TRY IT - Return exactly and only these lines: the first of the listing through the one containing "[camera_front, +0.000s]".

::::::

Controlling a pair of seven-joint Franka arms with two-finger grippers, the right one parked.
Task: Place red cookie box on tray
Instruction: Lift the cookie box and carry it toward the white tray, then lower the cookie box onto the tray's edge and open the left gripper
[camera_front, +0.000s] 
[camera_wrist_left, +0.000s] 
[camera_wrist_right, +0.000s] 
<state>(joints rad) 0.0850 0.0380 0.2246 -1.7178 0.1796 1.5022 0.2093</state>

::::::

TASK ANSWER -
Controlling a pair of seven-joint Franka arms with two-finger grippers, the right one parked.
Task: Place red cookie box on tray
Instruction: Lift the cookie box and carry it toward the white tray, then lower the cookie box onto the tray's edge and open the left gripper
[camera_front, +0.000s] 

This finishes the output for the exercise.